In previous studies, serum PCT is a relatively specific marker of severe bacterial infection and sepsis [21]. Tong Hua sheng [22] compared the positive rate of serum PCT and blood culture in EHS and sepsis patients, and found that the PCT level and positive rate of blood culture in the EHS group were higher than those in the sepsis group. They believed that for EHS patients with elevated PCT, combined with blood culture and clinical analysis, in patients with significantly elevated serum PCT levels or patients with positive blood cultures, even if no direct focus of bacterial infection is found, active anti-infective treatment should be adopted. In our study, we collected the PCT of severe heatstroke patients. The PCT of the EHS group and the CHS group were higher than those of the control group, especially in the EHS group. In the middle and late stages of the disease, 25 patients developed systemic infections, mainly the following respiratory tract infections (EHS :12 vs CHS:9). PCT reflects the active degree of systemic inflammation, and its production is affected by many factors. Even if there is no bacterial infection or bacterial lesions, there will be obvious abnormalities. Therefore, we believe that a significant increase in PCT can greatly reflect the severity and prognosis of HS.

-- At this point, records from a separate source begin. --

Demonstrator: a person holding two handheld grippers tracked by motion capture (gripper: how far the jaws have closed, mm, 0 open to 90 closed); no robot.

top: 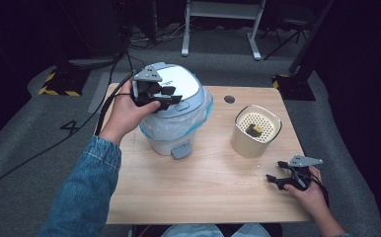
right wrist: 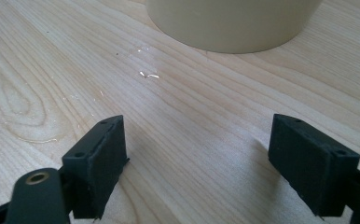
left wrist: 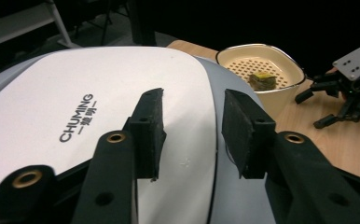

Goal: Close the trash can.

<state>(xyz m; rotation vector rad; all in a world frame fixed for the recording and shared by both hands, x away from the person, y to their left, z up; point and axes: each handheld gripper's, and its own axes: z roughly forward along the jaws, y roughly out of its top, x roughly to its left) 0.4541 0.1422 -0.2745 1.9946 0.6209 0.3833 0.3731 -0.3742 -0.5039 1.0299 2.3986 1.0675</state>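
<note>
Over the white lid [left wrist: 99,116] of the lined bin [top: 176,106], the left tool [top: 161,96] is hovering, jaws partly apart with nothing between them. Right tool [top: 282,177] is resting low on the tabletop [top: 203,187], jaws wide apart, just before the cream container [top: 256,131].

The left hand-held gripper [top: 168,97] and the right hand-held gripper [top: 280,173] are black, each topped by a grey three-cornered plate dotted with small holes, and a black cable trails back from each. Their jaws end in flat, matte black rectangular pads on arms with brass-ringed screw holes behind them. A blue denim sleeve [top: 82,191] covers the forearm behind the left one.
</note>
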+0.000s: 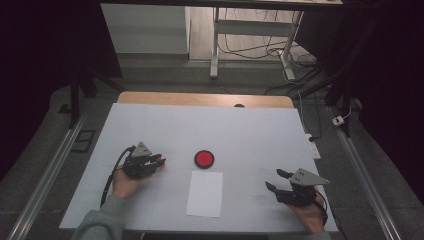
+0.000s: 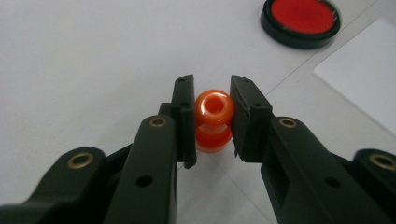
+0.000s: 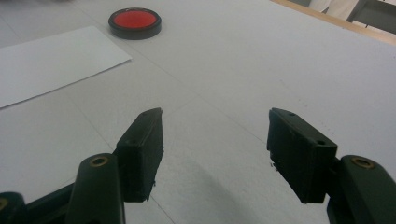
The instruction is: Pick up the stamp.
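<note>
Clearly, a small orange bead-like piece (image 2: 213, 119) with a hole through its top is clamped between the pads of the left gripper (image 2: 212, 116), on the left part of the white table cover (image 1: 250, 130); in the high view it is seen as an orange spot at that gripper's (image 1: 159, 161) tips. It looks like two glossy rounded lobes stacked one on the other, and is judged to be hard plastic, light and stiff, but slippery on its curved sides. A hold across the widest part of a lobe, pads squarely opposed, is judged safest, since an off-centre squeeze could let it squirt out. The right gripper (image 3: 215, 135) is held with its jaws wide apart and nothing between them, near the table's right edge. A red disc in a black rim (image 1: 204, 159) and a white paper sheet (image 1: 205, 194) lie between the two grippers.
</note>
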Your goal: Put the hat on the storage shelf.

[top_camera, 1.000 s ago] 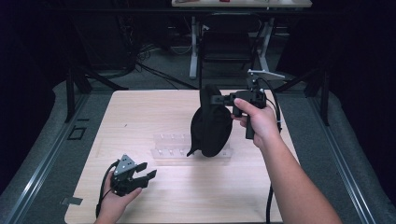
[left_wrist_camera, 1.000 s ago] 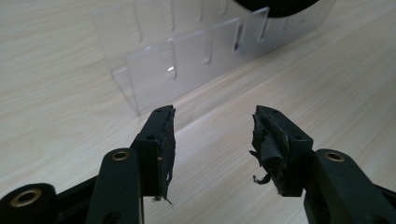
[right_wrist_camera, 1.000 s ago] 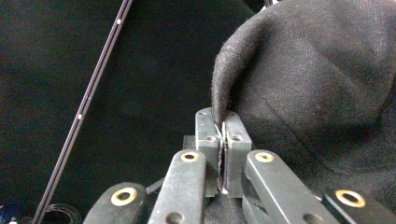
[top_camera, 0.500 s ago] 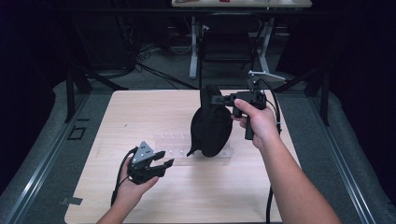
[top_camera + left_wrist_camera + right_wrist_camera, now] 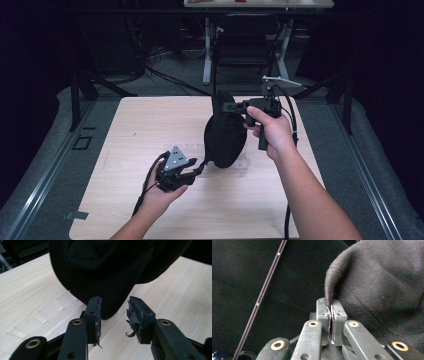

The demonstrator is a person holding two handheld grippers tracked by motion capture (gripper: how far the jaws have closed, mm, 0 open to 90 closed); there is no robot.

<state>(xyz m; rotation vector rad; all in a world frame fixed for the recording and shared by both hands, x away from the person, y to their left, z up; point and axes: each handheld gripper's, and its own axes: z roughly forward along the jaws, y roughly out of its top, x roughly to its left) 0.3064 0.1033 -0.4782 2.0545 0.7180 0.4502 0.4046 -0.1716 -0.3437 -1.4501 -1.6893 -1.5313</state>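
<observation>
**Black cloth hangs from one gripper while the other comes under it**

The right gripper (image 5: 231,106) is lifted above the far part of the table (image 5: 125,125); in the right gripper view its jaws are pressed together on a folded edge of the black cloth (image 5: 382,282), so it is clamped on the cloth; the cloth (image 5: 225,137) hangs down from there like a bag, and its lowest part is near or on the table, just beside a clear plastic tray (image 5: 37,317) that lies flat on the wood. The left gripper (image 5: 192,172) is low over the near part of the table, pointing at the bottom of the cloth; in the left gripper view its jaws stand apart with nothing between them, and the rubber pads (image 5: 133,315) look torn and frayed.

My judgement of the risks: the right grip takes only a thin edge, so a pull from below may drag the cloth out of it; the worn pads may slip on the soft fabric; the left jaws, closing so low, may catch the tray or push it away; they may also take only one layer, so the cloth does not open as wished.
</observation>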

In the study, the DD of the EHS group was significantly higher than that of the control group and the CHS group (all P < 0.05); the PLT of the EHS group was significantly lower than the control group and the CHS group (all P < 0.05). Coagulation dysfunction is also involved in the important pathological process of severe heat stroke [23, 24]. Studies have shown that abnormalities in platelet and coagulation function can reflect the severity of severe heat stroke. The application of anticoagulant therapy may help improve the survival rate of patients [25]. The current abnormalities in the blood coagulation mechanism caused by heat stroke may be related to the direct cytotoxic effect of thermal stimulation and the cellular inflammatory response induced by thermal stimulation, which leads to vascular endothelial damage and micro thrombosis [26–27]. In addition, thermal stimulation can cause platelet aggregation, decrease in number, and consumption of coagulation factors, thereby inhibiting bone marrow production and releasing platelets [28–30].